Stored data:
◇ ◇ ◇ ◇ ◇ ◇ ◇
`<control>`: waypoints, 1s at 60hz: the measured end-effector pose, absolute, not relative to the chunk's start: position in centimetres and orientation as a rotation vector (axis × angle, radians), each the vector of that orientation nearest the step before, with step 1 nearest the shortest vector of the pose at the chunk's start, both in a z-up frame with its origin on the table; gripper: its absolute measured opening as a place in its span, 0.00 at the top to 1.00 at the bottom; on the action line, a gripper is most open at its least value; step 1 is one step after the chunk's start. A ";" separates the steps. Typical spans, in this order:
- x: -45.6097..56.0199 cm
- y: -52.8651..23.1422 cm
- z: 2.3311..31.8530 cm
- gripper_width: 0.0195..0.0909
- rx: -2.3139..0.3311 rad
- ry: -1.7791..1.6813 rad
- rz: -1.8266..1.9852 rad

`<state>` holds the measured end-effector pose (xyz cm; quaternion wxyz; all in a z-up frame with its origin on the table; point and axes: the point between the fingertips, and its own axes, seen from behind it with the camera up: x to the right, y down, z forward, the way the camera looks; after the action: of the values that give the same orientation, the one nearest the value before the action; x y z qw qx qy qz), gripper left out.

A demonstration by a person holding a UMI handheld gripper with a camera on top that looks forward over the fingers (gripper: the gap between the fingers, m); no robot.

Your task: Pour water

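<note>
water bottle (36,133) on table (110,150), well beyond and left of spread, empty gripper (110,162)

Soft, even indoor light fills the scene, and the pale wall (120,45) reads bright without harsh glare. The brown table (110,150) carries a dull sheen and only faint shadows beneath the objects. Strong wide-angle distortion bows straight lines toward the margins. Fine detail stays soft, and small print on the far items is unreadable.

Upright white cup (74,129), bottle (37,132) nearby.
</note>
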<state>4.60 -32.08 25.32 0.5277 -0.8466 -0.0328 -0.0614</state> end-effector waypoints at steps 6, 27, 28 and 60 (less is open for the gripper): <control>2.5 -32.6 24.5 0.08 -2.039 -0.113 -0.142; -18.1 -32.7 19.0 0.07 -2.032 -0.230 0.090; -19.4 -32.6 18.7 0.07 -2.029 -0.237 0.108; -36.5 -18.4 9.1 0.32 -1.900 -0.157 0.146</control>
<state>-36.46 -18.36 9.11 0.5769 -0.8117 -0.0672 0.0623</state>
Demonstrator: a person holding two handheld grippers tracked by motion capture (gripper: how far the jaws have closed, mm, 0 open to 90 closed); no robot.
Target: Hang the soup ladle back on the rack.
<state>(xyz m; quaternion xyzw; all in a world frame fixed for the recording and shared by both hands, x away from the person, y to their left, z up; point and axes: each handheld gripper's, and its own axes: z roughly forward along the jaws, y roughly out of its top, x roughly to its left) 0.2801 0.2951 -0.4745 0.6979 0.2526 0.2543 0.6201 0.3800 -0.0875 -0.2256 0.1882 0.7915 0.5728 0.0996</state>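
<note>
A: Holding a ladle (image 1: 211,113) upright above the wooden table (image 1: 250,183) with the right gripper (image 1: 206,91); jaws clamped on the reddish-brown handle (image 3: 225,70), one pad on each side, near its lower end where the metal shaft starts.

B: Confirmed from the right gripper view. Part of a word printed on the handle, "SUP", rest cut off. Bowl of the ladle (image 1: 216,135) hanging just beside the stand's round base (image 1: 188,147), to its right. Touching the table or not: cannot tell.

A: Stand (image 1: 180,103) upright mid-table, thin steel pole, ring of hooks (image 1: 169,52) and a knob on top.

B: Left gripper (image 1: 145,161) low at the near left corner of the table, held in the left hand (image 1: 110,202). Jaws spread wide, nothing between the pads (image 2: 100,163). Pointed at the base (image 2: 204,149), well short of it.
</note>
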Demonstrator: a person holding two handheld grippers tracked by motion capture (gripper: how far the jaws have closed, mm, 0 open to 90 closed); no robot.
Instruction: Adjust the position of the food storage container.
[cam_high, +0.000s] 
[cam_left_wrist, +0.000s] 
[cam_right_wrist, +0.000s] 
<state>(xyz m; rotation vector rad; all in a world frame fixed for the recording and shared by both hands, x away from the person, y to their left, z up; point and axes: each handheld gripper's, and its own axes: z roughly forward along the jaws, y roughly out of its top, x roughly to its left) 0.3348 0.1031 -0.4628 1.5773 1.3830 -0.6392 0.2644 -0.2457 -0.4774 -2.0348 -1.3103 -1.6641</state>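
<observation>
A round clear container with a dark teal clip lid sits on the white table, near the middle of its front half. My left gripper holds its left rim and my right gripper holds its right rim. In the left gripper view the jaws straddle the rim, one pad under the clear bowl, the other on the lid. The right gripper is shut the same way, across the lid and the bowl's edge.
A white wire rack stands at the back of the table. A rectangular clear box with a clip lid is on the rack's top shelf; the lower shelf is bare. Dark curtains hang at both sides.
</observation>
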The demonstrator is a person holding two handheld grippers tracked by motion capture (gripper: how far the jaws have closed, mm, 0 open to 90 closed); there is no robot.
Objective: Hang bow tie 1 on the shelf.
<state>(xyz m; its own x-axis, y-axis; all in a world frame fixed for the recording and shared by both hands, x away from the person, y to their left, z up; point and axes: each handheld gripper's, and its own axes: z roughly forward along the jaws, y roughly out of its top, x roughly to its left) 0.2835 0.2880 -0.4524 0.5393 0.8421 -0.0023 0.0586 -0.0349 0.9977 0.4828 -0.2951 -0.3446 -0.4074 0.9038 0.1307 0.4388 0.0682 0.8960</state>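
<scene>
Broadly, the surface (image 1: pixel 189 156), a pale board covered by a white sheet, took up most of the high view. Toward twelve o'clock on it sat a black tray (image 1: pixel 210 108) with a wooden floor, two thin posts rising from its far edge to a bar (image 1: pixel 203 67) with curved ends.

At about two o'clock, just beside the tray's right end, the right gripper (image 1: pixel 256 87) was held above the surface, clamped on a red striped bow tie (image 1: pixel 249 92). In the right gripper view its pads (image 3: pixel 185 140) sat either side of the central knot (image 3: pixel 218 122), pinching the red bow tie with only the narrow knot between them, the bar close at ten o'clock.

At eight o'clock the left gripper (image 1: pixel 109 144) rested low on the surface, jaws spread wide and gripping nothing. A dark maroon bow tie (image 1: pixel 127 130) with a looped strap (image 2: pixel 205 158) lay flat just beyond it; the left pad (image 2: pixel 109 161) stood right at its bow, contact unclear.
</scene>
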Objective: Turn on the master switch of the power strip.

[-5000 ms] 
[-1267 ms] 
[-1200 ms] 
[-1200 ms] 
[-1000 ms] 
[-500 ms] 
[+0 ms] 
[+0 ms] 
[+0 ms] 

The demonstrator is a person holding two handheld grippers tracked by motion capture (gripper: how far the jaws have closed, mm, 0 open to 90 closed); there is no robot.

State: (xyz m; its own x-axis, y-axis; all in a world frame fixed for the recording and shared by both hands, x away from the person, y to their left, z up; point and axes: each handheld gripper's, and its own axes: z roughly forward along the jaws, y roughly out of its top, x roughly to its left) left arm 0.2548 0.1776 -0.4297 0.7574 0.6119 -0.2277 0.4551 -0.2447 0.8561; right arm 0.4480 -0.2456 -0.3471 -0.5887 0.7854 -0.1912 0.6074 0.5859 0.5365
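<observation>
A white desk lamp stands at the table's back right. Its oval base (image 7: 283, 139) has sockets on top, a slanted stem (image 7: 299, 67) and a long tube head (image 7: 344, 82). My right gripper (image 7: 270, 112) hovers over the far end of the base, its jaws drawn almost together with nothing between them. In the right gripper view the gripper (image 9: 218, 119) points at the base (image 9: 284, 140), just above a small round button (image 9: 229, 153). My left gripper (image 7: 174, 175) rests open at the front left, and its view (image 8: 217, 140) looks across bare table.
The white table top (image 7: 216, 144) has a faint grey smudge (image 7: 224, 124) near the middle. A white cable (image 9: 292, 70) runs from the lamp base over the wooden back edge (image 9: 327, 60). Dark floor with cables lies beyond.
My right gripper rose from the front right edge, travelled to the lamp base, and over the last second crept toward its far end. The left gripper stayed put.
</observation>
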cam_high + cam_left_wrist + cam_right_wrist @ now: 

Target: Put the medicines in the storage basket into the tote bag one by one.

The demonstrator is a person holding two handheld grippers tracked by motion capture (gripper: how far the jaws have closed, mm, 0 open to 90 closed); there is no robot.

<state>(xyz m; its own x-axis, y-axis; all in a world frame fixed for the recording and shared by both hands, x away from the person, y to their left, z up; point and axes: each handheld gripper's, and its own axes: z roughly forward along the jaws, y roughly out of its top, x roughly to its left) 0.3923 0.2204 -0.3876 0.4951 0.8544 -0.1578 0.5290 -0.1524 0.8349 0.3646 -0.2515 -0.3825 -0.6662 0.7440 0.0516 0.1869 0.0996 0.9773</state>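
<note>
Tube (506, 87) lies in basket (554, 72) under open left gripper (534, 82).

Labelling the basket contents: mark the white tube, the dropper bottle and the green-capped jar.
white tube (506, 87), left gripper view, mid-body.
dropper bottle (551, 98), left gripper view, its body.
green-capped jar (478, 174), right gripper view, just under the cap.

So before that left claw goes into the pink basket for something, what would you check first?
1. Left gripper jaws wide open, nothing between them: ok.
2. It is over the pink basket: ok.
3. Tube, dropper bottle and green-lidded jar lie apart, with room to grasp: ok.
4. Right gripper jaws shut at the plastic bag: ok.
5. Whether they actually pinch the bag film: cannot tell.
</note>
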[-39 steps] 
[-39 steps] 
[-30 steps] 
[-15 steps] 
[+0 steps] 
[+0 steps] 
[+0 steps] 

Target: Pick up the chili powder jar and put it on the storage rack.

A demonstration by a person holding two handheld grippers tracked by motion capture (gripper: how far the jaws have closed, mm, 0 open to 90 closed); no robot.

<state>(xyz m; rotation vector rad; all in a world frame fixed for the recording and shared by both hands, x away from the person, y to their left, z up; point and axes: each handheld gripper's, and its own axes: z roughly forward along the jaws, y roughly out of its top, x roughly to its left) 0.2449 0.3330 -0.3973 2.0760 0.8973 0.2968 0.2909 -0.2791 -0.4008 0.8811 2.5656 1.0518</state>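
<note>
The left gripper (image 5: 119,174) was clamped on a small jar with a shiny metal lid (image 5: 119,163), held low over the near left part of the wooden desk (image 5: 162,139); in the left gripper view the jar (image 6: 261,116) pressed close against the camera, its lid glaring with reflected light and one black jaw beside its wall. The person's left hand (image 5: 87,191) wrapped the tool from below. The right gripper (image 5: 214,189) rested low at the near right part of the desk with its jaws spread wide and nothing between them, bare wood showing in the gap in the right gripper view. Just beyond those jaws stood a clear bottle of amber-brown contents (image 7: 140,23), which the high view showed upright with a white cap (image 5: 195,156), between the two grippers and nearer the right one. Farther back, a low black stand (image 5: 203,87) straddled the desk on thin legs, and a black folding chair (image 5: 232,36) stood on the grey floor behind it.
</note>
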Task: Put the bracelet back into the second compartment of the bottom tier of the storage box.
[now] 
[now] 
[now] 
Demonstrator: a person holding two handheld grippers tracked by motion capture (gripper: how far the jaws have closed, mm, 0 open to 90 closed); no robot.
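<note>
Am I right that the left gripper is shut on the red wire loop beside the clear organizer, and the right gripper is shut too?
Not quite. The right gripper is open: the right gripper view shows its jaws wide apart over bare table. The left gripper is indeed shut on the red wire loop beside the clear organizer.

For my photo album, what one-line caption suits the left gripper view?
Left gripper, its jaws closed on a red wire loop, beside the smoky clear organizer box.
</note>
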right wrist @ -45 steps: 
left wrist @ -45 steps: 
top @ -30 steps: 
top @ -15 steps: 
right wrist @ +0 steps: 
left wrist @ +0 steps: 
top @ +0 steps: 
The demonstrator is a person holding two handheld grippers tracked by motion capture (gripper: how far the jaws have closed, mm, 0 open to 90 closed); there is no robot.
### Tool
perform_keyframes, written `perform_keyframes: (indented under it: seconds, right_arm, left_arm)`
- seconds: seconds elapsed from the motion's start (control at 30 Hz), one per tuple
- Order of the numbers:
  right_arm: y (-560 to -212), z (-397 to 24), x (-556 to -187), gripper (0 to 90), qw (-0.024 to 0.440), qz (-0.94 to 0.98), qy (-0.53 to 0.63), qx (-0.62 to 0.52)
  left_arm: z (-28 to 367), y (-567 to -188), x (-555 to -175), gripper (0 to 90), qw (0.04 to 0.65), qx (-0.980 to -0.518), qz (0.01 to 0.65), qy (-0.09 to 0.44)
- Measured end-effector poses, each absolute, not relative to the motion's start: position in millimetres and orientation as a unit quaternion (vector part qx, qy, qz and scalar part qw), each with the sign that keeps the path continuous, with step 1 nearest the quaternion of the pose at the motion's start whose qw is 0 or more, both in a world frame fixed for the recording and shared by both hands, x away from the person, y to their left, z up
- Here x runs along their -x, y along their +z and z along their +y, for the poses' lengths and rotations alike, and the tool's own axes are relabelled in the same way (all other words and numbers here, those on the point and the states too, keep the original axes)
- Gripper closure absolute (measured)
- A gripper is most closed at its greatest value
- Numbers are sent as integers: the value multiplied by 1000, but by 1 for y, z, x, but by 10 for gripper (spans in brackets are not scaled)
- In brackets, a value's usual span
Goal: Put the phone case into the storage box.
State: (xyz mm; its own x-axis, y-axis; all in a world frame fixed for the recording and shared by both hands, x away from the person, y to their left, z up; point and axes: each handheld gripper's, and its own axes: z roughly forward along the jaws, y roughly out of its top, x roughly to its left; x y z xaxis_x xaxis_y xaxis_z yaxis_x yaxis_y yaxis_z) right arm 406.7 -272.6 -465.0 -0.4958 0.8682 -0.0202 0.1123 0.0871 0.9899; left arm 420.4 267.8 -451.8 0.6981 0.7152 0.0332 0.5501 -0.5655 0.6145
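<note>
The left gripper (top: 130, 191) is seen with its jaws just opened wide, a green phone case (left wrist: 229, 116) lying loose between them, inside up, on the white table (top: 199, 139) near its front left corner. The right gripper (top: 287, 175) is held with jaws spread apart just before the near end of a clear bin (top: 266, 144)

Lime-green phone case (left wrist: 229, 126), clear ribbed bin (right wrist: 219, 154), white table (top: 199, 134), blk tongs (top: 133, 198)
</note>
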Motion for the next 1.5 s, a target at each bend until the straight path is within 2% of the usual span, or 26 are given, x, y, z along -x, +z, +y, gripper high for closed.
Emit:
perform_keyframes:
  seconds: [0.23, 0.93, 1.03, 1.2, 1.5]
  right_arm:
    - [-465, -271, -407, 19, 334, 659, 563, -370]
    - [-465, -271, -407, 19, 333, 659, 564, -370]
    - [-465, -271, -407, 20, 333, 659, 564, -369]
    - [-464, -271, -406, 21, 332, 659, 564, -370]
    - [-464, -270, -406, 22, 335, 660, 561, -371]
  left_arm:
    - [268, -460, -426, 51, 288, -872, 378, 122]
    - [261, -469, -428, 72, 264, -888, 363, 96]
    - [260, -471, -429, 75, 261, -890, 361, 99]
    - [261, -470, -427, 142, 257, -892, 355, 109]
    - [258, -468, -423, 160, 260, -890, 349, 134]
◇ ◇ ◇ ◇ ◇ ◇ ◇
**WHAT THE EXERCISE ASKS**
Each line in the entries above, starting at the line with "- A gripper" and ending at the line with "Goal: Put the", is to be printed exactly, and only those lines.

**SOLUTION**
- A gripper is most closed at its greatest value
- Numbers are sent as integers: the value multiplied by 1000, but by 1 for y, z, x, but by 10 for gripper (spans in brackets are not scaled)
- In brackets, a value's usual span
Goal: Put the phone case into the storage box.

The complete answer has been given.